Corporate bonds

Grand Fortune Securities: managed the domestic unsecured conversion of corporate bonds through a private placement

Statement

1.Date of the board of directors resolution:2022/04/18
2.Name of the corporate bonds:Private placement of domestic
unsecured convertible corporate bonds.
3.Total amount issued:Up to NT$500 million.
4.Face value per bond:NT$100,000.
5.Issue price:At not less than 80% of the theoretical price.
6.Issuance period:three years.
7.Coupon rate:The coupon rate is 0%.
8.Types, names, monetary values and stipulations of collaterals:
Not applicable.
9.Use of the funds raised by the offering and utilization plan:
Enrich working capital, strengthen the company's financial
structure or respond to future development Funding needs.
10.Trustees of the corporate bonds:Undecided.
11.Guarantor(s) for the issuance:Not applicable.
12.Agent for payment of the principal and interest:Undecided.
13.Where convertible into shares, the price and the rules for conversion:
Undecided.
14.Sell-back conditions:Undecided.
15.Buyback conditions:Undecided.
16.Reference date for any additional share exchange, stock swap,
or subscription:Undecided.
17.Possible dilution of equity in case of any additional share
exchange, stock swap, or subscription:Undecided.
18.For additional share exchange or subscription, possible
influence of change in shareholding ratio of TPEx-listed common
 shares if all privately placed corporate bonds are converted
and shares subscribed for (no.of TPEx -listed common shares (a),
(a) / outstanding common shares):Not applicable.
19.Please explain any countermeasures for lower circulation in
 shareholding if the aforesaid estimated no.of TPEx-listed
common shares does not reach 5 million and the ratio does not
 reach 25%:Not applicable.
20.Any other matters that need to be specified:
(1) Other issuance conditions such as the actual pricing date,
 issuance conditions, buyback conditions, sellback conditions,
 and actual conversion price determination, etc., it is proposed
 to request the shareholders' meeting to authorize the board of
 directors to contact specific persons in the future and consider
 the company's operating performance and future prospects. and
 market conditions are determined within the scope of the mandate
 and conditions of the shareholders' meeting.
(2) For this private placement of domestic convertible corporate
 bonds, in addition to the percentage determined by the price,
 the rest include but are not limited to issuance conditions,
 planned projects, progress of capital application, expected
benefits and other unfinished matters.
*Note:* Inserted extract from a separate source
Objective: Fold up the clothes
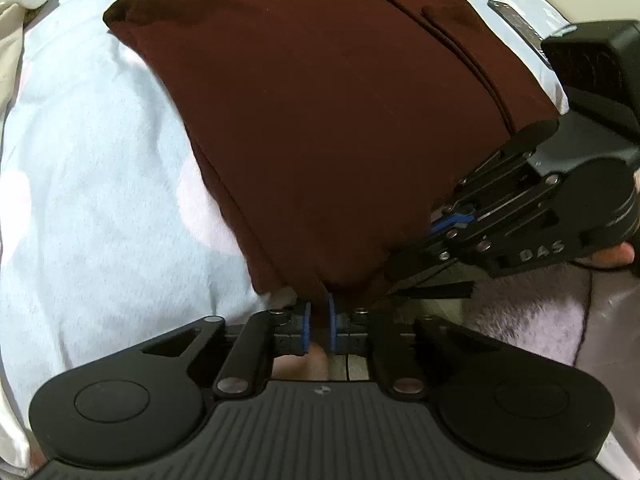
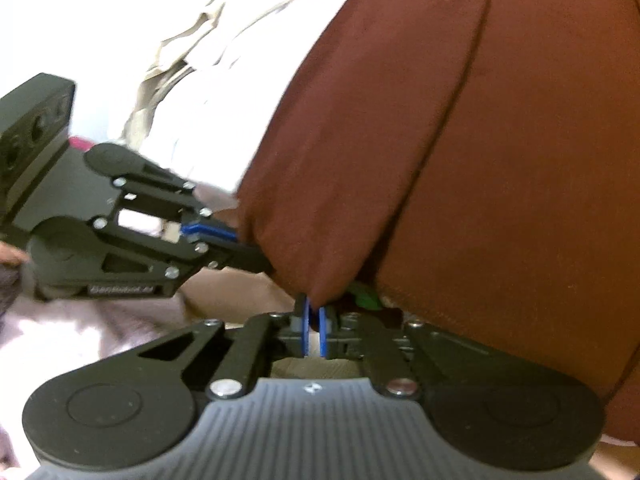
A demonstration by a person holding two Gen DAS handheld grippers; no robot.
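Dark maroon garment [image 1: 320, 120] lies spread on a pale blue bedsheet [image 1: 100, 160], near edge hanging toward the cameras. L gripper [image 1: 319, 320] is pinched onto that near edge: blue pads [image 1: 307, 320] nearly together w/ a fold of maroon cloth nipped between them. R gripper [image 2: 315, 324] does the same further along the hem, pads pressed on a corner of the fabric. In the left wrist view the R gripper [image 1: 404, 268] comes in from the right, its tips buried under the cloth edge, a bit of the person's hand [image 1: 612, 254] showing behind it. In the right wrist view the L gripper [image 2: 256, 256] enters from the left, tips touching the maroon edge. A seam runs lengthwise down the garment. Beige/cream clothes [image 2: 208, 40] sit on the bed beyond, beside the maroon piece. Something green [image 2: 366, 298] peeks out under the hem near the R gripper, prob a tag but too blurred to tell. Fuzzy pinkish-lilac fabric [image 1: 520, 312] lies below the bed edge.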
In the event of amendments
due to changes in objective environmental factors, it is proposed
to request the shareholders' meeting to authorize the board of
directors to act in accordance with relevant regulations.
(3) In order to cooperate with the issuance of this private
placement of corporate bonds, it is proposed to request the
shareholders' meeting to authorize the chairman to sign and
discuss all contracts and documents related to this private
placement of corporate bonds on behalf of the company, and to
handle all relevant matters for the company. Matters required
for private placement of corporate bonds.